The existing ToCss() which computes the css using the DOM.

Now, a key insight: Css DOM objects should use Children to retrieve properties, for example

class CssProperty
{
    string Name { get { return Children.OfType<CssToken>()
            .Where(x => x.Type == CssTokenType.Ident>().FirstOrDefault().ToSafeString(); } }

    ICssValue Value { get {return Children
           .OfType<CssValue>().FirstOrDefault(); } } 
}

By retrieving properties this way, even when nodes are added and removed from Children, the DOM properties always report the current objects. Thus, no special code is needed to keep the two trees in sync, since the DOM always refers to the parse tree.

The parser implementation also changes. The basic flow is the same, but Instead of setting properties on the DOM objects, it only sets Children, with child tokens and DOM objects. Important: no tokens are ever thrown away during parsing. This is what permits perfect round-tripping of source css.

To recap,

The parse tree (the Children property) consists of tokens and Css DOM objects. It represents every character in the source text, which can be reproduced by calling ToCss(StringBuilder).
Tokens that were part of the original source preserve their original text. Newly added tokens serialize using computed ToCss().
The DOM always stays current with the parse tree because all DOM properties simply refer to the parse tree (and never copy values into properties.) [Note: if performance is an issue, then the values may be cached together with an invalidate mechanism, but that's a pure optimization. However it is unlikely that performance will be much of a problem since there are only a few nodes under each object. The Linq queries shown could be replaced by fast methods.]
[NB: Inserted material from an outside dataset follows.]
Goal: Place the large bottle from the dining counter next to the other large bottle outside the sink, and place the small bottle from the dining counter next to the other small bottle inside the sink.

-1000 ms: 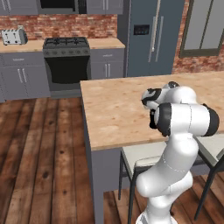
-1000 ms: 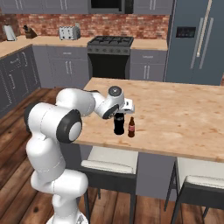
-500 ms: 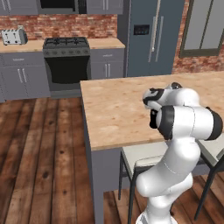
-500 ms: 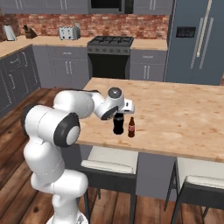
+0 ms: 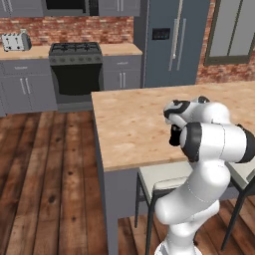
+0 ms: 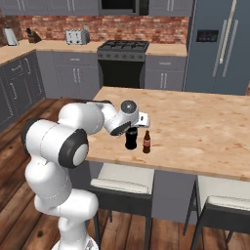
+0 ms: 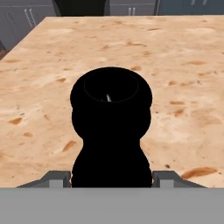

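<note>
Right base view: a white robot arm reaches from the lower left over a light wooden desk [image 6: 205, 127] in a kitchen, its tool [image 6: 131, 131] lowered directly over a large black bottle [image 6: 131, 140] that stands upright near the desk's front edge. Just beside that bottle, on its right and apart from it, stands a small brown bottle [image 6: 146, 142], also upright. Two stools with pale seats [image 6: 122, 178] are tucked under the desk's near side. Behind the desk are grey cabinets, a black stove [image 6: 123, 49], a toaster [image 6: 77, 36] on the back worktop, and a tall grey fridge [image 6: 219, 44] against a brick wall. In the left base view the arm rises from the lower right, and the tool [image 5: 175, 130] sits over the desk [image 5: 129, 124] with a dark part of the large bottle [image 5: 175, 138] showing beneath the wrist. In the hand view the large bottle [image 7: 111, 131] is seen from above, its round black top centred (the body spreads wider below it), and a grey fingertip [image 7: 54, 178] stands on either side of its base, so the jaws are spread around the bottle; whether they press against it cannot be told.
</note>
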Tool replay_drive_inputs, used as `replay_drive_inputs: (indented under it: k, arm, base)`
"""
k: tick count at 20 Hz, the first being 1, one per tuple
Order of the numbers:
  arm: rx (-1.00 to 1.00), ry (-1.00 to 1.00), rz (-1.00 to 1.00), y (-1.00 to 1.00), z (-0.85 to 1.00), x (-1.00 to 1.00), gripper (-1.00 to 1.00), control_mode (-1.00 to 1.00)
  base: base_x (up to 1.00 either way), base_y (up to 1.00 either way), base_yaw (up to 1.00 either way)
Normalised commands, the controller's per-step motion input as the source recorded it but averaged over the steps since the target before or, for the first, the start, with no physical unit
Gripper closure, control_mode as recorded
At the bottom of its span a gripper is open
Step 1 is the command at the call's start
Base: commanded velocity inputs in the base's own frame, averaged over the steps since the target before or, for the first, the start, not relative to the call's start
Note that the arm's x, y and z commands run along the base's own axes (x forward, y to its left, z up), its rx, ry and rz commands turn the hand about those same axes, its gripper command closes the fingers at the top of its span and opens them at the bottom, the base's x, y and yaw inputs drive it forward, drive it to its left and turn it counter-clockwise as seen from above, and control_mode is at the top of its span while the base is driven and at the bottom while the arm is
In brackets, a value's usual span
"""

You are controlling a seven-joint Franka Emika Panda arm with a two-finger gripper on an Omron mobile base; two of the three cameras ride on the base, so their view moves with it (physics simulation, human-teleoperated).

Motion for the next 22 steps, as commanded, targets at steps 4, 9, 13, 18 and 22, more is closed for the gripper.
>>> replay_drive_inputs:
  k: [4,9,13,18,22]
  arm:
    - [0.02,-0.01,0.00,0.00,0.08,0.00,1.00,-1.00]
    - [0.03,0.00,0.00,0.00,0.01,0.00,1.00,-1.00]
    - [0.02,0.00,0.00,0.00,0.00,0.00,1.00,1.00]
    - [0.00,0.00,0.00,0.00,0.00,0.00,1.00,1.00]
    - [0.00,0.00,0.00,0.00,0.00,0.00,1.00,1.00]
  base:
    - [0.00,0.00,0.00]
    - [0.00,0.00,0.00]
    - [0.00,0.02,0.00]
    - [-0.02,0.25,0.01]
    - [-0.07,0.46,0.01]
I believe this satisfies the scenarios of a modifiable parse tree.that preserves all content and a readonly DOM (that stays current with the parse tree.) Do you agree? Are there any scenarios missing?

Cheers :)

from anglesharp.

FlorianRappl commented on July 30, 2024

I partially agree. First, these tokens should be thrown away. Tokens are just intermediate objects that provide information for building the tree. Second, they also should be as decoupled as possible, which is not the case in your approach.
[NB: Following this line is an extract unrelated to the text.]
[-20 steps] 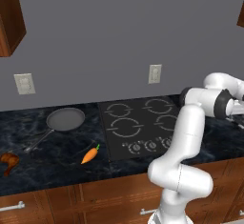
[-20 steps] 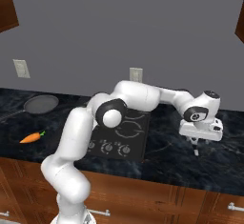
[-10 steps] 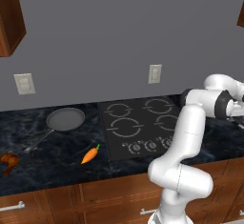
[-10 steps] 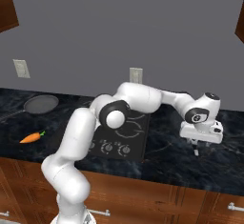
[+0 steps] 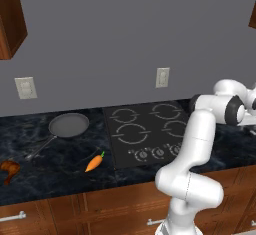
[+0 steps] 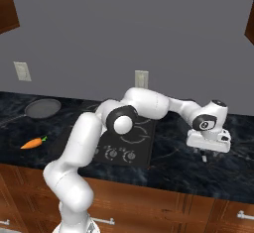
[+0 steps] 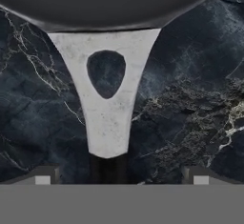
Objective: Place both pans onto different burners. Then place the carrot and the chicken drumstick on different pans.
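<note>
Hovering released, the end effector (image 7: 118,176) straddles a second pan's (image 7: 109,4) handle (pan interior unseen)

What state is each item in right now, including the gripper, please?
gripper: open, low over a second pan's handle, fingertips either side of it.
second pan: on the dark marble counter, pale bracket joining its handle, not gripped.
frying pan: empty, flat on the counter left of the cooktop.
carrot: lying on the counter.
chicken drumstick: lying on the counter, far left.
cooktop: visible burners bare.
</note>
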Tool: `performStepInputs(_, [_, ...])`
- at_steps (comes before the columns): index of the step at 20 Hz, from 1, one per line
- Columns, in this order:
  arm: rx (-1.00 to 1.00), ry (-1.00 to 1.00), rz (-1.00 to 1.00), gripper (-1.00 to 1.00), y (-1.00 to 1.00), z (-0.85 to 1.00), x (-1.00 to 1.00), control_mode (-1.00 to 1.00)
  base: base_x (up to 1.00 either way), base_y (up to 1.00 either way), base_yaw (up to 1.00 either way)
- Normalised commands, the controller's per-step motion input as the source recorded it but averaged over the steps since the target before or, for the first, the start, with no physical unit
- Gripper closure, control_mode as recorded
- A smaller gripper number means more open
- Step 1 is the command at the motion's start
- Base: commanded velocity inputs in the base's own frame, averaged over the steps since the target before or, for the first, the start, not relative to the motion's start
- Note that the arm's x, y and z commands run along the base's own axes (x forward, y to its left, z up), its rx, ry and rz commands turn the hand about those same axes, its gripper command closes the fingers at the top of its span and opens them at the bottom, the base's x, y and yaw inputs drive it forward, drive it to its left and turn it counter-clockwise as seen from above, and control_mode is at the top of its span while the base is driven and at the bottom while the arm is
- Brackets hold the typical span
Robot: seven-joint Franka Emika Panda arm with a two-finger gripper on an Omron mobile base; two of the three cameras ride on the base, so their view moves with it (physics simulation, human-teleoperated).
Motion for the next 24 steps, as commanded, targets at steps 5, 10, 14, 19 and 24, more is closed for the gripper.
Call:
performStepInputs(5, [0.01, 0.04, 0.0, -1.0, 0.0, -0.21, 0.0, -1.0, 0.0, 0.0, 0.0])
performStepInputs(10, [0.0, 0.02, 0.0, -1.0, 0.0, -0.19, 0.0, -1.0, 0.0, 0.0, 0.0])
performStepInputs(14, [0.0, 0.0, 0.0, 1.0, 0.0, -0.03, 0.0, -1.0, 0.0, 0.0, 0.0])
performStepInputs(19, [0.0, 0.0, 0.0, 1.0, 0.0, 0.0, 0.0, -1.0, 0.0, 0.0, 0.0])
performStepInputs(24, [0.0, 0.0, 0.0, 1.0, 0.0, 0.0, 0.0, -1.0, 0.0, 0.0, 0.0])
Your way is a mixture where a part of the parser is built into every OM node. But of course a real parser has still to exist, which creates the nodes and gives them their tokens.

But every medal has two sides and I like the live updating.

from anglesharp.

corliss commented on July 30, 2024

Cool, I'll let you think about this for a couple of days :)

Edit: just one comment though:

Your way is a mixture where a part of the parser is built into every OM node.

The OM nodes don't do any parsing. They only retrieve values from the parse tree as needed. The parser is the only object that reads and parses the document and builds the parse tree, which is then accessed by the OM. Parsing is done just once. After that nodes can be inserted programmatically into the parse tree by the client app, and the OM will automatically reflect those changes.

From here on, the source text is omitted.